Metavante Corporation
- Company type: Subsidiary of Fidelity National Information Services
- Traded as: NYSE: MV
- Industry: Finance
- Founded: 1996 (Marshall & Ilsley Corporation), Formerly M&I Data Services (1964)
- Headquarters: Brown Deer, Wisconsin, United States
- Key people: Frank Martire - Chairman of the Board and CEO Michael Hayford - President and COO Timothy Oliver - CFO
- Products: Financial services
- Revenue: $1.707 Billion USD (2008)
- Net income: ▲$147.4 Million USD (2008)
- Number of employees: 5,900 (2008)

= Metavante =

Former financial technology company

Metavante Technologies, Inc., through its subsidiary, Metavante Corporation, provided financial technology services, software and financial services regulatory advice and consulting to its customers, consisting primarily of small to large sized financial institutions. The $1.5 billion organization was headquartered in Milwaukee, Wisconsin, and employed over 5,600 employees in 35 U.S. cities. On October 1, 2009, Metavante was acquired by Fidelity National Information Services.

==History==
Metavante corporation was originally formed as M&I Data Services in 1964 as a subsidiary of the Marshall & Ilsley Corporation (NYSE: MI). The company established the first Remote Banking operation in the United States in 1967. In 2000 M&I Data Services changed its name to Metavante.

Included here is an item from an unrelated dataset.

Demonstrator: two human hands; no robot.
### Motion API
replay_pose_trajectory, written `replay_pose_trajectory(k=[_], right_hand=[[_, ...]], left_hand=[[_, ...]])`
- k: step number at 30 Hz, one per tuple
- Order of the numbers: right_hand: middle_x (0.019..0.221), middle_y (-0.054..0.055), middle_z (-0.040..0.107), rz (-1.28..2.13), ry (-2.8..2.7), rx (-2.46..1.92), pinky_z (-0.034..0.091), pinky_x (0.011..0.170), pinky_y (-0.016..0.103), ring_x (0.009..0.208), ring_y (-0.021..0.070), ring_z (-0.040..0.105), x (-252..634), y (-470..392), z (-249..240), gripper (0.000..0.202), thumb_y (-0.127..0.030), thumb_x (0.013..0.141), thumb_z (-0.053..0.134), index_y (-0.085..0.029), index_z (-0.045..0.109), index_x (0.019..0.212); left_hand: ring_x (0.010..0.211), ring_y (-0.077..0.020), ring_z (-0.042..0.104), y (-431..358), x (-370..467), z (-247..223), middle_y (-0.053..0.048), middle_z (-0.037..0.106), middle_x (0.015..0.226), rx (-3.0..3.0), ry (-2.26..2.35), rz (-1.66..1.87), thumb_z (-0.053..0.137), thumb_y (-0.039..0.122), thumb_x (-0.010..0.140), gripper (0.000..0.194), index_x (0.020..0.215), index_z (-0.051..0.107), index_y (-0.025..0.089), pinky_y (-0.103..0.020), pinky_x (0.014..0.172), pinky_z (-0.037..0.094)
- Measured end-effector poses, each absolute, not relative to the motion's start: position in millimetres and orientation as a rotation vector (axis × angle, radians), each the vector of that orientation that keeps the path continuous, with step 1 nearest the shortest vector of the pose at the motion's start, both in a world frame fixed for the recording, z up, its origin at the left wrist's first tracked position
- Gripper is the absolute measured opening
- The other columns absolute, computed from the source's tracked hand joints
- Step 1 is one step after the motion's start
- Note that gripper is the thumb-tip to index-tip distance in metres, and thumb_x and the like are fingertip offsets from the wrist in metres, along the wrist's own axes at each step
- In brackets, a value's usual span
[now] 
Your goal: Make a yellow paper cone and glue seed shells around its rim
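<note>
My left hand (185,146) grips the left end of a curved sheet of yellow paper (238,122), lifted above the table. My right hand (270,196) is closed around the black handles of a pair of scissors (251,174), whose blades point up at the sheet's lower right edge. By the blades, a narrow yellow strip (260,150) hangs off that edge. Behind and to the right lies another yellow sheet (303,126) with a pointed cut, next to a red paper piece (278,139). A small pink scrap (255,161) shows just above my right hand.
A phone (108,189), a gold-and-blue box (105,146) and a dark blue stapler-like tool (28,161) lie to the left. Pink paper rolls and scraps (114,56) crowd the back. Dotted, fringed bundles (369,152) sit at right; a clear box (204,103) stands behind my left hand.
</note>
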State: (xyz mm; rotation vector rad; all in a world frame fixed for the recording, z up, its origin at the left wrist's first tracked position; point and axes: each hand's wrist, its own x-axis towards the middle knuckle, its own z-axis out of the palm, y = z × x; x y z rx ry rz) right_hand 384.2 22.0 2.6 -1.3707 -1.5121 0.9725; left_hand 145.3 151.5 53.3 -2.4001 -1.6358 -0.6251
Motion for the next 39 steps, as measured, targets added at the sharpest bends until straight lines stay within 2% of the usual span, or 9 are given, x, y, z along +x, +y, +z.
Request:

On 3 April 2007, Marshall & Ilsley Corporation announced its plan to split Marshall & Ilsley Corporation and Metavante Corporation into independent publicly traded companies, as Marshall & Ilsley relinquished a portion of its interest to an investment firm, Warburg Pincus, a move approved by M&I Corporation Shareholders on October 25 of the same year.

Under the investment agreement, Warburg Pincus agreed to invest $625 million to acquire an equity stake of 25 percent in Metavante Corporation. Marshall & Ilsley Corporation shareholders retained 75 percent of the shares of Metavante Corporation. The plan was implemented through the spin-off of Marshall & Ilsley Corporation and was designed to be tax-free to Marshall & Ilsley Corporation and its shareholders. As part of the plan, approximately $1.75 billion of new Metavante Corporation debt would be arranged by J.P. Morgan Securities Inc. and Morgan Stanley. Metavante Technologies, Inc. began trading on the New York Stock Exchange as an independent publicly traded company on November 1, 2007, under the symbol "MV." The new company had approximately 5,500 employees, and was under the same management as previously, with Frank Martire continuing as president and CEO, and Mike Hayford remaining senior executive vice president and chief operating officer. Upon completion of the transaction, Marshall & Ilsley Corporation shareholders receive one share of Marshall & Ilsley Corporation stock and a further share of Metavante Corporation stock for every three shares of Marshall & Ilsley Corporation stock held.

Metavante products and services drive account processing for deposit, loan and trust systems, image-based and conventional check processing, electronic funds transfer, consumer healthcare payments, and electronic presentment and payment.

The company may be best known for its role in ATM network development having hosted the first successful ATM transaction over a shared network known as "TYME" or "Take Your Money Everywhere". Other products offered by the company are core data processing for financial institutions, online banking products, credit card and debit card processing, and manufacture and network infrastructure support.

Metavante made several acquisitions in the following years including the NYCE Payments Network, VICOR, Inc. (Receivables Information Delivery System (RIDS) Lockbox), VECTORsgi, Advanced Financial Solutions(AFS), GHR, The Kirchman Corporation, Link2Gov, pay1040.com, 401kservices.com, Printing for Systems Inc, Cyberbills and Endpoint Exchange, among others.

On April 1, 2009, Metavante Technologies, Inc. announced it would itself be acquired by Fidelity National Information Services (NYSE: FIS). The acquisition was completed on October 1.